# HOW TO COMPLETE THIS TASK
Write out, exactly and only, the lines that run from the top of the records to the line with "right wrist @". Include both ends; exclude pictures.

Data extracted from a collection:
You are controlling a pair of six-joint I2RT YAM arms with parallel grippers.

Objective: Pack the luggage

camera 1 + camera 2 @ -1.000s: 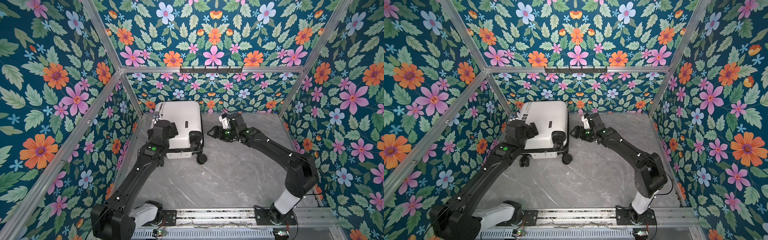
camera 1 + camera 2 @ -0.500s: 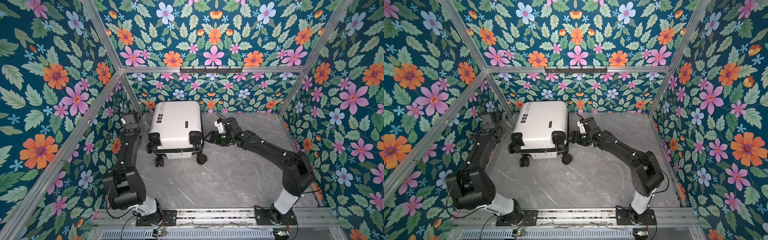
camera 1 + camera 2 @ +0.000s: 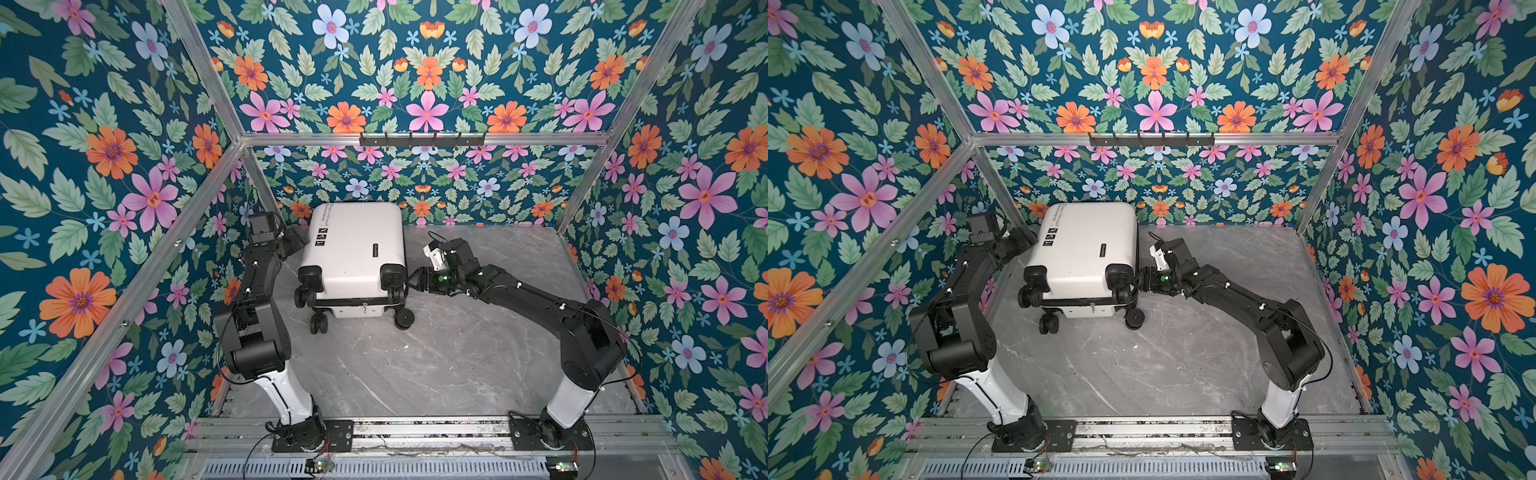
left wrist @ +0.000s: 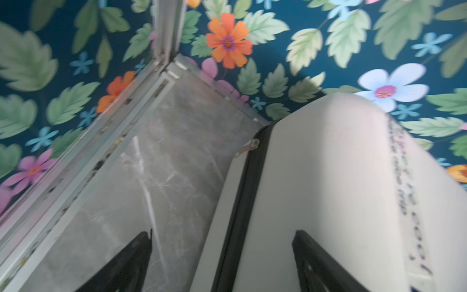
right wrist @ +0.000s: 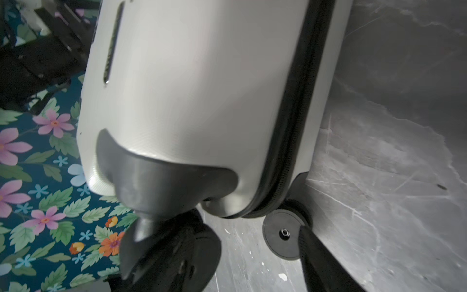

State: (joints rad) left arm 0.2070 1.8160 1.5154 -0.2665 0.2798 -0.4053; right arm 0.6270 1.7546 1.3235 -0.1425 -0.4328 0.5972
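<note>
A small white hard-shell suitcase point(image 3: 353, 245) point(image 3: 1088, 245) lies shut and flat on the grey marble-patterned tabletop point(image 3: 457, 353). It sits towards the back left corner, close to the flower-printed walls point(image 3: 428, 112). Its black spinner wheels point(image 3: 404, 319) point to the near edge, and three square black icons point(image 3: 321, 239) show by its left side.

The left end effector point(image 3: 300, 244) point(image 4: 222, 235) is at the suitcase's left side, level with the icons. In the left wrist view its black fingers point(image 4: 131, 257) are spread wide with nothing between them. One finger shows against the bare tabletop and the other against the white shell, with the black zip seam point(image 4: 242, 202) running between them.

The right end effector point(image 3: 417, 282) point(image 3: 1142, 284) is at the suitcase's near right corner, just beside the black wheel housing point(image 3: 392, 272). In the right wrist view only one black finger point(image 5: 318, 265) shows clearly, overlapping a flat black wheel disc point(image 5: 280, 235). The other is probably lost in the blur around the nearer wheel point(image 5: 177, 252). I cannot tell how wide this end effector stands or whether it grips anything.
</note>
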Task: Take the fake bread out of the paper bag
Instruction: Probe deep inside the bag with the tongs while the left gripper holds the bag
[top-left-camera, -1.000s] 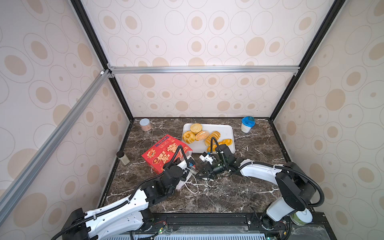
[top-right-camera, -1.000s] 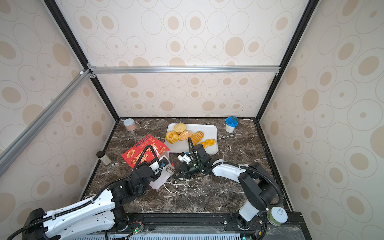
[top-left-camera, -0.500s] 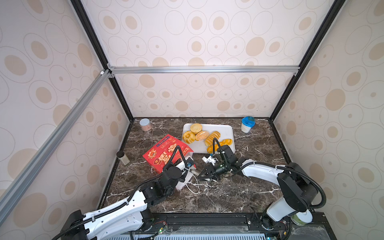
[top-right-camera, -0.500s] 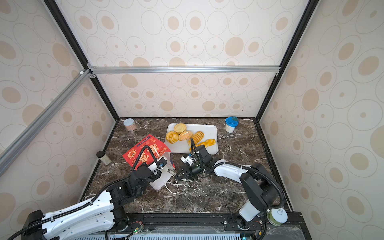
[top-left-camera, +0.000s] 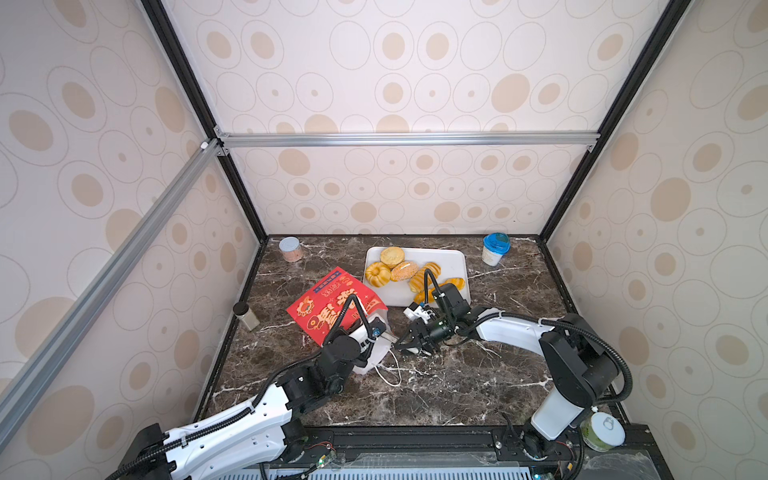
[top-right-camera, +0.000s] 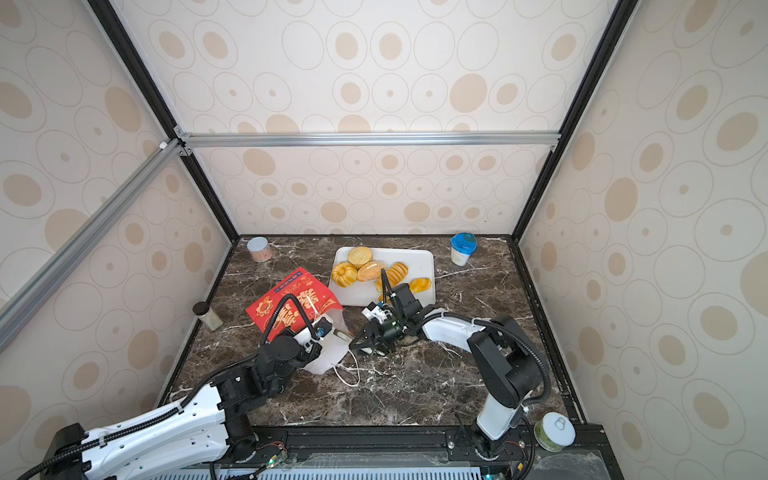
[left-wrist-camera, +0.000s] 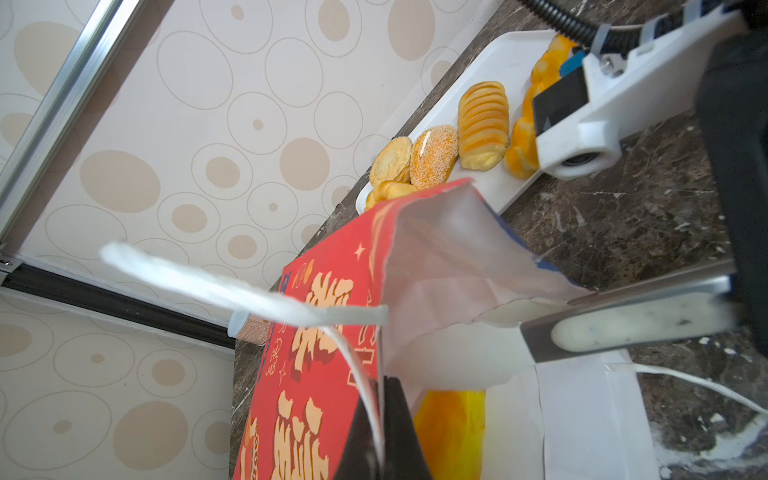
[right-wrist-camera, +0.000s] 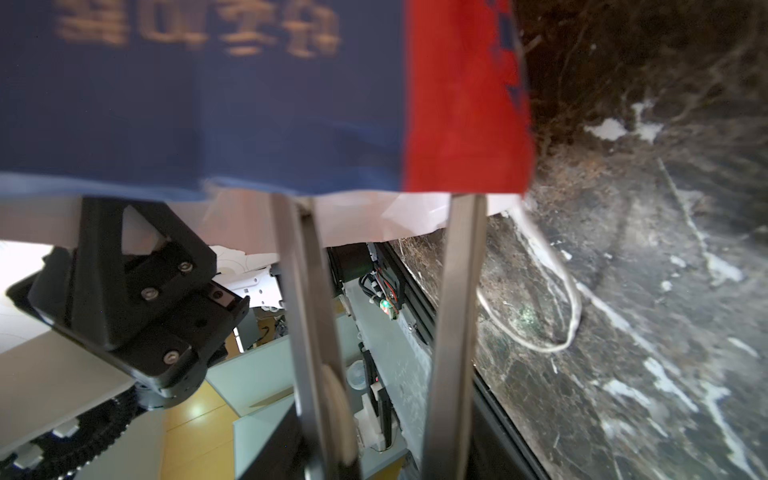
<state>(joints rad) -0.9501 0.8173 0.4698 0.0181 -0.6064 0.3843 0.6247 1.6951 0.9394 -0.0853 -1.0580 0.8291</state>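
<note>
Paper this thin gives at a touch, so we treat the paper bag (top-left-camera: 328, 303) as soft and light. It lies on its side on the dark surface (top-left-camera: 457, 386), just beside the white tray (top-left-camera: 455, 259), with its mouth turned toward the right arm. Our left pincer (left-wrist-camera: 380, 399) is closed on the upper rim of the mouth, pinching red paper and a white cord together, which props the mouth up. Our right pincer (top-left-camera: 403, 341) stands at the mouth with its jaws apart, gripping nothing. In the left wrist view an orange-yellow piece of toy bread (left-wrist-camera: 451, 428) shows inside the bag, on the white lower wall; several other pieces (top-left-camera: 404, 271) sit on the tray. We judge that piece light, smooth-skinned and likely to slide on the slick paper. We would take it across its narrow width, around the middle, closing gently and clear of the lower flap and the loose handle (top-left-camera: 392, 372), since either could come along with it.
</note>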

# OUTPUT FOR THIS EXERCISE
You are controlling a pair of six-joint I2RT YAM arms with parallel grippers.

Objective: Pack the luggage

camera 1 + camera 2 @ -1.000s: 
camera 1 + camera 2 @ -0.500s: 
camera 1 + camera 2 @ +0.000s: 
left wrist @ +0.000s: 
right wrist @ +0.000s: 

No more output is expected here.